The app will convert what people are saying into text and project it onto a spectacle lens for the deaf person to read. Dubbed EyeHear, it was developed as part of the Tech for Good Innovation Challenge, which asked student teams from high schools and junior colleges to come up with tech solutions for young people with disabilities that will help them find a job.
The app uses the built-in microphone in smartphones to pick up what someone is saying. That, in turn, is converted into text by the team's online server. The text is then displayed on a pair of smart glasses, also designed by the team.
Mentors from Google, non-profit group Engineering Good, SG Enable and the Down Syndrome Association helped guide the teams with design and prototype development - and the projects were presented virtually to a panel of tech experts in September last year.
The National Junior College team comprised Bharagth Ravindharan, Kabileswaran Krishna Kumar, Deenadayalan Amirthaa and Sindhura Rajiv Jain, all aged 17.
Kabileswaran said technology that is now available, like hearing aids, cannot adapt to changes in the degree of hearing loss.
He said: "Current speech-to-text apps on smartphones mean hearing-impaired people miss out on eye contact, body language and other non-verbal cues that make up a large part of conversation.
"Our smart glasses display text right at the user's eye line, which allows him to maintain eye contact with the person he's speaking to while reading the text."

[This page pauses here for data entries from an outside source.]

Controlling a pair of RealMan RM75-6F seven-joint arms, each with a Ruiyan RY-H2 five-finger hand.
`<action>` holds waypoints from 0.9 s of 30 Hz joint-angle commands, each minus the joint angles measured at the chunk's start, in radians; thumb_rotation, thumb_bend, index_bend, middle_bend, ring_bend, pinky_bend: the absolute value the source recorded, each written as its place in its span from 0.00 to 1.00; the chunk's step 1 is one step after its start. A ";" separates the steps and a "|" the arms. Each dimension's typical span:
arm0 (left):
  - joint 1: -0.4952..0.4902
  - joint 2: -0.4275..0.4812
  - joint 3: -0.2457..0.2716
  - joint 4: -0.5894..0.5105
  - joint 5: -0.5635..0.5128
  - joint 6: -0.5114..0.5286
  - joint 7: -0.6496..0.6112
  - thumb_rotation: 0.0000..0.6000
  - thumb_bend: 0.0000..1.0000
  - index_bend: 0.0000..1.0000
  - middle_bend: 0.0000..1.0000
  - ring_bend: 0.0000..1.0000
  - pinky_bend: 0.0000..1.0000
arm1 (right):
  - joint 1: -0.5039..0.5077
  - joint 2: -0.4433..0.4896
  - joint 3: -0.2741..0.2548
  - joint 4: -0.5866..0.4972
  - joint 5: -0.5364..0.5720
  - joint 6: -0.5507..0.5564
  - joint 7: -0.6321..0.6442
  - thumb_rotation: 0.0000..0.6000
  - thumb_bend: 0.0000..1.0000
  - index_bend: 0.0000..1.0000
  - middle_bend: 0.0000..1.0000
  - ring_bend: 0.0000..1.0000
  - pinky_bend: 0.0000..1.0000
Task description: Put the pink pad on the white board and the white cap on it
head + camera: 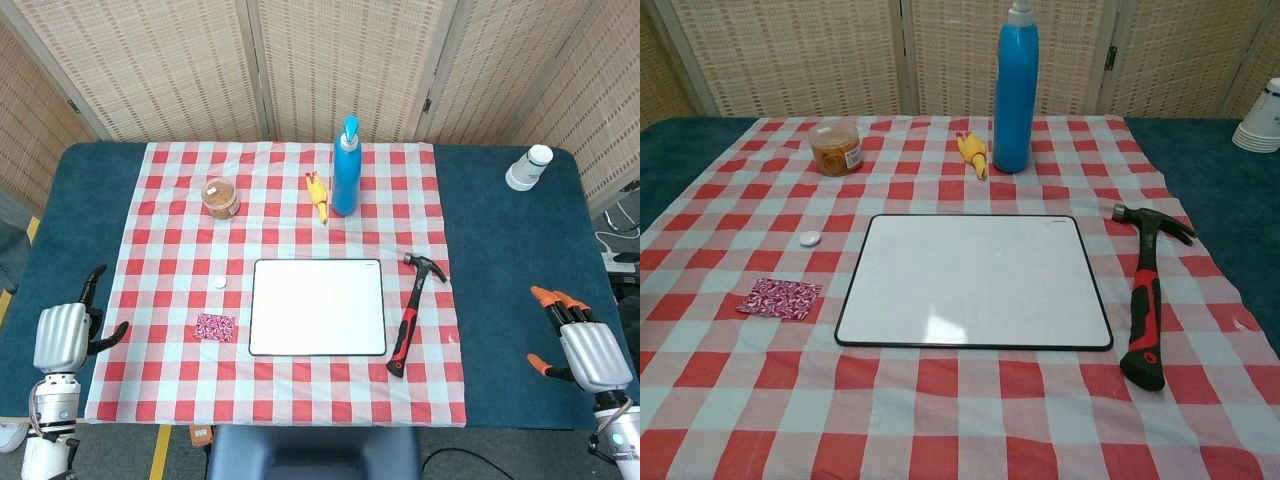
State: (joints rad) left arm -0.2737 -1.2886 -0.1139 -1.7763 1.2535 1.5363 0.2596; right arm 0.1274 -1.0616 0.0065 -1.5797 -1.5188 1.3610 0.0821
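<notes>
The pink patterned pad [215,327] [780,298] lies flat on the checked cloth just left of the white board [318,306] [974,280]. The small white cap [219,282] [810,238] sits on the cloth above the pad, near the board's upper left corner. The board carries nothing. My left hand [66,335] hovers at the table's left front edge, fingers apart and holding nothing. My right hand [585,345] stays at the right front edge, also open with orange-tipped fingers spread. Neither hand appears in the chest view.
A red-and-black hammer [410,315] [1146,300] lies right of the board. Behind the board stand a blue spray bottle [346,172] [1016,90], a yellow rubber chicken [317,196] [973,152] and a jar [220,198] [836,147]. Stacked white cups [529,167] [1262,118] sit far right.
</notes>
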 commanded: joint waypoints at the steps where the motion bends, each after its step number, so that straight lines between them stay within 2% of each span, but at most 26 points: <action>1: 0.000 -0.006 -0.001 0.001 0.001 -0.009 0.011 1.00 0.22 0.12 0.92 0.98 1.00 | -0.003 0.002 -0.001 0.001 -0.006 0.007 0.007 1.00 0.13 0.00 0.11 0.02 0.18; 6: 0.004 -0.003 -0.001 -0.028 0.014 -0.012 0.043 1.00 0.22 0.14 0.93 0.98 1.00 | -0.008 0.005 -0.006 0.005 -0.026 0.023 0.025 1.00 0.13 0.00 0.11 0.03 0.18; 9: 0.003 0.021 -0.001 -0.060 0.021 -0.023 0.067 1.00 0.22 0.20 0.94 0.98 1.00 | -0.010 0.005 -0.008 0.006 -0.042 0.036 0.029 1.00 0.13 0.00 0.11 0.03 0.18; 15: -0.037 0.104 0.019 -0.138 0.003 -0.140 0.149 1.00 0.23 0.23 0.98 1.00 1.00 | -0.008 0.005 -0.010 0.004 -0.042 0.030 0.023 1.00 0.13 0.00 0.11 0.06 0.18; 19: -0.092 0.150 0.004 -0.229 -0.081 -0.238 0.233 1.00 0.23 0.25 1.00 1.00 1.00 | 0.006 -0.001 -0.014 0.007 -0.043 0.001 0.013 1.00 0.13 0.00 0.12 0.09 0.18; 23: -0.127 0.135 -0.006 -0.275 -0.148 -0.273 0.299 1.00 0.23 0.26 1.00 1.00 1.00 | 0.013 -0.006 -0.014 0.013 -0.043 -0.012 0.013 1.00 0.13 0.00 0.12 0.09 0.18; 25: -0.142 0.128 -0.001 -0.285 -0.171 -0.292 0.329 1.00 0.23 0.24 1.00 1.00 1.00 | 0.015 -0.006 -0.014 0.014 -0.044 -0.014 0.015 1.00 0.13 0.00 0.12 0.09 0.18; 27: -0.189 0.104 0.016 -0.292 -0.246 -0.348 0.430 1.00 0.23 0.20 1.00 1.00 1.00 | 0.018 -0.007 -0.013 0.018 -0.046 -0.015 0.017 1.00 0.13 0.00 0.12 0.09 0.18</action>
State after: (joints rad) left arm -0.4145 -1.1636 -0.1109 -2.0524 1.0773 1.2428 0.6014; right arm 0.1449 -1.0685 -0.0069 -1.5617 -1.5643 1.3462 0.0988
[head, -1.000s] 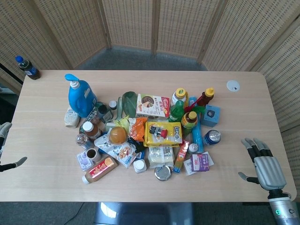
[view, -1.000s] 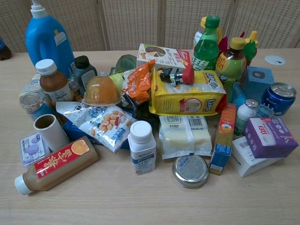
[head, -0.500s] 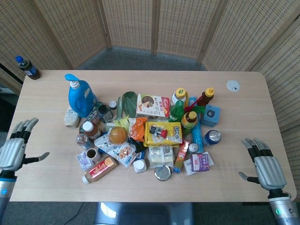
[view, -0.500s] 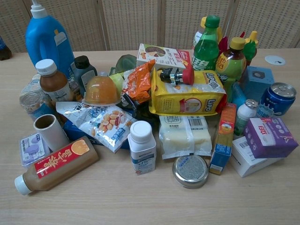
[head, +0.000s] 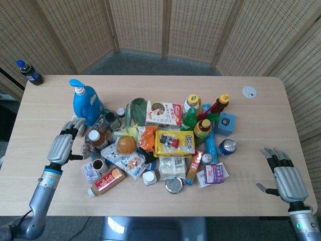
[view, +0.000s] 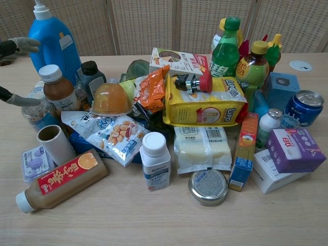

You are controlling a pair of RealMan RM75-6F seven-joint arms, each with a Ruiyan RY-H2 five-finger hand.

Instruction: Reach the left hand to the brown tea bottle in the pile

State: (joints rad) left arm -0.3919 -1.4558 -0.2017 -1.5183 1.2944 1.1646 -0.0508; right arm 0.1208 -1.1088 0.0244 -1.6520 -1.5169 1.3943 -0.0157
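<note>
The brown tea bottle (head: pixel 96 139) stands upright at the left edge of the pile on the counter (head: pixel 45 105), white cap up, just in front of the blue detergent jug (head: pixel 86 104) and beside a small dark bottle (head: pixel 111 120). In the chest view it is wedged close against an orange jelly cup (view: pixel 109 98), with a clear jar (view: pixel 35 111) on its other side.

The left hand (head: pixel 63 145) hovers just left of the bottle, fingers (head: pixel 76 125) spread and holding nothing — thumb tip close to the pile but apparently not touching. The right hand (head: pixel 285 176) rests open, empty, well apart at the far side.

The bottle looks full, so fairly heavy, stiff and smooth — likely slippery. A wrap around the labelled middle, below the cap, seems safest; crowding neighbours could topple.
</note>
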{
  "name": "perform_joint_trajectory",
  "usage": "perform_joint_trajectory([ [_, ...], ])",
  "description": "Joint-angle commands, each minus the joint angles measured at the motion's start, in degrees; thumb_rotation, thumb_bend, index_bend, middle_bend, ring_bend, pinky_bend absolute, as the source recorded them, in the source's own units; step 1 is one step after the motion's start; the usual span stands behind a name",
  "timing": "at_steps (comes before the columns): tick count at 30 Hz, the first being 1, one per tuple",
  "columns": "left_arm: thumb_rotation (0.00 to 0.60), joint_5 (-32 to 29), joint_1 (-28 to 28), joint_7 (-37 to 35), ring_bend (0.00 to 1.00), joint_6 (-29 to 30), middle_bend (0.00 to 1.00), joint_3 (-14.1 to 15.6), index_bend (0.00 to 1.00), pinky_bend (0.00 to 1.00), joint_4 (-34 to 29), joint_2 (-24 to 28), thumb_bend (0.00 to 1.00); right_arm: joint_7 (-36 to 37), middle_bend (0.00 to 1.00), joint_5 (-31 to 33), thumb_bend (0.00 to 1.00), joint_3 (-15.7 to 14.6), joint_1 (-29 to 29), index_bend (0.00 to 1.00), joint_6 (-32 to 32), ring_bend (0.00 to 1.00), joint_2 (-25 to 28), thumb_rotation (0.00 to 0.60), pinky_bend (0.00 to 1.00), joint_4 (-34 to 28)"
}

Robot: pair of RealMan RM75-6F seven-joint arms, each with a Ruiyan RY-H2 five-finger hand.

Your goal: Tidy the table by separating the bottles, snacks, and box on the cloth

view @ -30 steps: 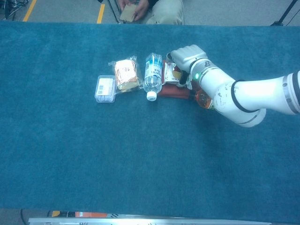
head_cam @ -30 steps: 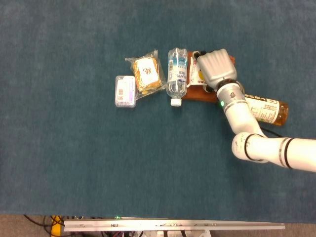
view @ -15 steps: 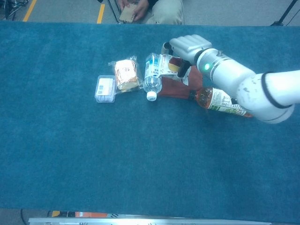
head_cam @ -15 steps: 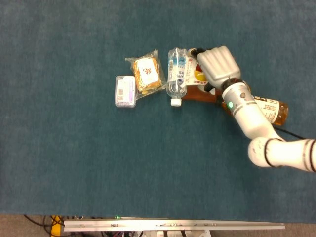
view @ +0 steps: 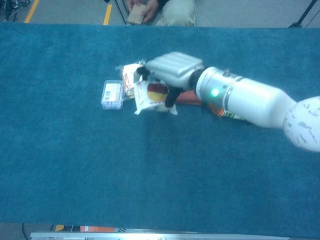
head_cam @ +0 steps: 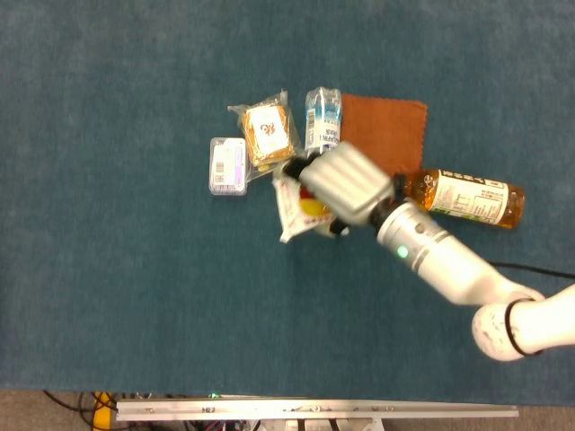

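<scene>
My right hand (head_cam: pixel 346 184) (view: pixel 170 72) grips a white snack packet (head_cam: pixel 295 201) (view: pixel 148 97) with a red and yellow print, held above the table in front of the row. Behind it, the water bottle (head_cam: pixel 323 119) lies partly hidden by the hand, with only its label end showing. Left of the bottle lies an orange snack in a clear bag (head_cam: pixel 268 135) (view: pixel 131 78), and further left a small clear box (head_cam: pixel 227 166) (view: pixel 112 94). The brown cloth (head_cam: pixel 384 135) lies bare at the back right. An amber tea bottle (head_cam: pixel 467 196) lies on its side to the cloth's right. My left hand is out of sight.
The blue carpeted table (head_cam: pixel 135 305) stretches wide to the left and front. My right forearm (head_cam: pixel 440 260) (view: pixel 245 100) crosses the right half of the table and hides most of the tea bottle in the chest view. A person sits at the far edge (view: pixel 160 10).
My right hand has lifted the snack packet off the brown cloth and carried it forward and to the left, leaving the cloth bare and now covering part of the water bottle.
</scene>
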Motion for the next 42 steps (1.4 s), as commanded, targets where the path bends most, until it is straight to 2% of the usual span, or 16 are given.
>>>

Having just one specialised function - text display - also means the kit can be sold for about $30, compared with other commercial smart glasses that can cost up to $700, he added.
The Tech for Good Innovation Challenge is part of the Go Digital Asean initiative, where the Asean Coordinating Committee on Micro, Small and Medium Enterprises and The Asia Foundation came together to launch the initiative. This was also supported by a USD3.3 million grant from Google.org, Google’s philanthropic arm. The organisations declined to reveal the cost of the project.
Another team that took part in the contest was from the NUS High School of Mathematics and Science, which created an app called Easy Board that aims to relieve stress faced by people with Down syndrome when travelling alone on public transport.
With bright colours and limited to three instructions at a time, Easy Board's main draw is a simplified user interface that helps users get to their training centre and home. These are the two most frequent destinations for people with Down syndrome, said the Down Syndrome Association.
The team comprised Anirudh Eswara and Shriniket Subramanian, both 18. Anirudh said: "We wanted to use our knowledge of engineering to empower those with Down syndrome to have the same kind of freedom that we have."
To ensure users' safety, the app also features an emergency dial button to contact caregivers, and a computer-generated voice that is always on, to maintain the attention of users who may be easily distracted.
The team plans to roll out the app for purchase if trials, which started last month, are successful.
Correction note: In an earlier version of the article, we said the team tapped a US$3.3 million grant from Engineering Good and the Asia Foundation's Go Digital Asean initiative. This is incorrect. The team tapped the grant from Google.org, in support of the Go Digital Asean initiative, which was created by the Asean Coordinating Committee on Micro, Small and Medium Enterprises and The Asia Foundation. We also mixed up two names in the caption for NJC students. We are sorry for the errors.